Re: Solr with Unknown Lucene Index?

2011-01-24 Thread Lee Goddard
Having found some code that searches a Lucene index, the only analyzers 
referenced are Lucene.Net.Analysis.Standard.StandardAnalyzer.


How can I map this is Solr? The example schema doesn't seem to mention 
this, and specifying 'text' or 'string' for every field doesn't seem to 
help.


Thanks
Lee

On 22/01/2011 21:50, Erick Erickson wrote:
Sorry, I was out of town for a while.

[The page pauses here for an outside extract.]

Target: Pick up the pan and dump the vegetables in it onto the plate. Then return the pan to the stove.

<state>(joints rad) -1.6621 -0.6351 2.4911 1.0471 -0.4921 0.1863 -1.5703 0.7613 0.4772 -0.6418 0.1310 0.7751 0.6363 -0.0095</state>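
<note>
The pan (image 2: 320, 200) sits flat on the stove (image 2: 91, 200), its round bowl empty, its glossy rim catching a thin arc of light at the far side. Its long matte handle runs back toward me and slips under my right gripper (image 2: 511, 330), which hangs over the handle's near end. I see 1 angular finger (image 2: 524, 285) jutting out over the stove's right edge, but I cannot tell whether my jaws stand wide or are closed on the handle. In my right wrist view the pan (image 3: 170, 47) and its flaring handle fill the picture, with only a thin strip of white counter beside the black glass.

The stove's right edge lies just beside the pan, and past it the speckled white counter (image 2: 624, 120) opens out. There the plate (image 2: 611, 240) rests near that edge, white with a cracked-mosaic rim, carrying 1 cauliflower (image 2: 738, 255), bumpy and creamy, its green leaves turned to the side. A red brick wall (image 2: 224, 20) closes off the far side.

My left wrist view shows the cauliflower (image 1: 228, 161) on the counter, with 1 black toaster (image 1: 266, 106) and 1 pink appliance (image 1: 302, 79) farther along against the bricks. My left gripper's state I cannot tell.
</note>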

Luke just reads stuff, it 
doesn't try to interpret any schema.
Solr makes certain assumptions about what *should* be in the index 
based on the schema.
So getting Solr to just use a Lucene index really involves knowing 
that Lucene used, say,
a StandardAnalyzer followed by a LowerCaseFilter followed by for some 
field And there's

no way I know of to find that information out from a raw Lucene index.

If you don't get things to match, your results will...er...vary. But 
perhaps you can guess

well enough to make it work, although upgrading will be a problem.

I really think your effort would be best spent finding the original 
indexing or querying
code if at all possible and seeing the way that code defined the 
analysis chain (in the
code) for each fields and using that as a basis for creating a close 
enough schema.



Best
Erick

On Thu, Jan 20, 2011 at 3:59 AM, Lee Goddard lee...@gmail.com 
mailto:lee...@gmail.com wrote:


Thanks, Erick. I think my question comes down to, 'how does Luke
know how to read the indexes?' I will try the Luke mailing list.

Cheers
Lee


On 19/01/2011 17:49, Erick Erickson wrote:

I don't really think this is possible/reasonable. There's nothing
fixed about
a Lucene index, you could index a field in different documents
with any
number of analysis chains. The tricky part here will, as you've
discovered,
find a way to match the Solr schema closely enough to get your
desired
results.

Are you sure there's no way to re-index the data? Or find the
original code
that indexed it?

Best
Erick

On Wed, Jan 19, 2011 at 3:22 AM, Lee Goddard lee...@gmail.com
mailto:lee...@gmail.com wrote:

I have to use some Lucene indexes, and Solr looks like the
perfect solution.

However, all I know about the Lucene indexes are what Luke
tells me, and simply setting the schema to represent all
fields as text does not seem to be working -- though as this
is my first Solr, I am not sure if that is due to some other
issue.

Is there some way to ascertain how the Solr schema should
describe the Lucene fields?

Many thanks in anticipation
Lee






Re: Solr with Unknown Lucene Index?

2011-01-24 Thread Chris Hostetter

: Having found some code that searches a Lucene index, the only analyzers
: referenced are Lucene.Net.Analysis.Standard.StandardAnalyzer.
: 
: How can I map this is Solr? The example schema doesn't seem to mention this,
: and specifying 'text' or 'string' for every field doesn't seem to help.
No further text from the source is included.